The risk is that this gap will close, most likely through a fall in prices. It has been quite easy to detect the following “market thought-process” on many occasions – weak economic data leads to expectations that central banks will keep on pumping liquidity into the markets in order to keep the risk-free yield extremely low. As a result, risky assets rise in price.
Conversely when it looks as though QE might actually be getting some traction in the real economy and we get stronger data points, markets sell off because of the fear that central banks will take away the punch-bowl.
The impact of QE has not just fallen on the government bond markets of those countries where central banks are actively pursuing an asset purchase programme, although it is here that the most direct impact is seen as bond yields are much lower than they would be in the absence of QE. Even the Fed has estimated that QE has delivered yields of 100bp lower than would have otherwise been the case.
The influence of policy goes beyond the government bond market.

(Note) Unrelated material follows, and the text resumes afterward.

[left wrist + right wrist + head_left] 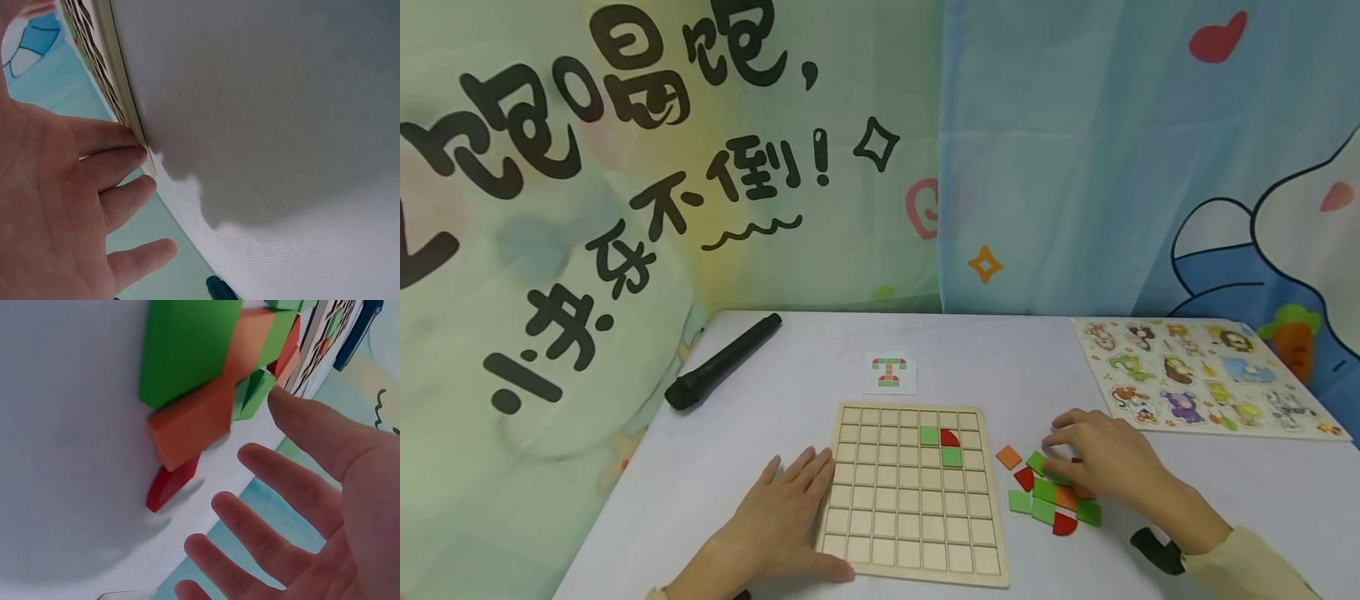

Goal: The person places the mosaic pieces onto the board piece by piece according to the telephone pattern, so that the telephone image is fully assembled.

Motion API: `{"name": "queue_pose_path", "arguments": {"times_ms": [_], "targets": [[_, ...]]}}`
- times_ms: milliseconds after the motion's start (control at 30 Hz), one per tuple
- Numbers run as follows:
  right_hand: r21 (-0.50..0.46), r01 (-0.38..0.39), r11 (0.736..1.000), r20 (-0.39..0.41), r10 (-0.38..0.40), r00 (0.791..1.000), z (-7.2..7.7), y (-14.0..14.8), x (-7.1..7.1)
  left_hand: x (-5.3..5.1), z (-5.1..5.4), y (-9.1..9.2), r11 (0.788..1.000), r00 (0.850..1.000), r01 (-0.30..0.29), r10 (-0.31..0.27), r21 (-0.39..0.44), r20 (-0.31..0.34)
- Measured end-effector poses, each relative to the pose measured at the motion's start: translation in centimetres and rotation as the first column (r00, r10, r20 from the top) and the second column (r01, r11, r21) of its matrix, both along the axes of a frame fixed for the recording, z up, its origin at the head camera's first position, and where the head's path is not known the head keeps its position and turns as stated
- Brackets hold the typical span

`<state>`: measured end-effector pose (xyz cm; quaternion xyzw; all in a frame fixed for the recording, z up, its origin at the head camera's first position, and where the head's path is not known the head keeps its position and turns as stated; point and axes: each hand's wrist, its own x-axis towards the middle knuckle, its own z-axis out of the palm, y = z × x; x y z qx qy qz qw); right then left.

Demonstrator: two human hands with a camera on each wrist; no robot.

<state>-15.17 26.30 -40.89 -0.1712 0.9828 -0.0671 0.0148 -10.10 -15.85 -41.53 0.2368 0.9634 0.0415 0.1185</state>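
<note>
A wooden grid board (917, 500) lies flat on the table, with two green squares (952, 457) and a red quarter-round piece (950, 437) in its upper right cells. My left hand (782, 508) rests along the board's left edge, fingers straight and touching its side. To the right of the board is a loose pile of green, orange and red pieces (1043, 490). Above that pile my right hand (1108, 458) hovers with spread, slightly bent fingers. In the right wrist view its thumb (294, 412) appears close to a green piece (256, 394); nothing is between the fingers.
A small pattern card (889, 372) lies behind the board. A black microphone-shaped stick (722, 364) is at the back left, and an animal picture board (1206, 379) at the back right. Near my right wrist lies a black object (1156, 552). Printed curtains hang behind the table.
</note>
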Motion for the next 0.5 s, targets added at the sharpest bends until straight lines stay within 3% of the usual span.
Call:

Lower underlying yields have benefitted all fixed income asset classes and the crowding out of investors from government bonds into spread products has led to credit spreads narrowing and total returns from bonds being well above their longer term averages. Lower bond yields also raise current equity valuations, especially when combined with elevated expectations of future earnings growth (i.e. that QE will work on the economy). More and more of us in the markets are saying that investors have become hooked on liquidity and that there is a period of cold turkey coming.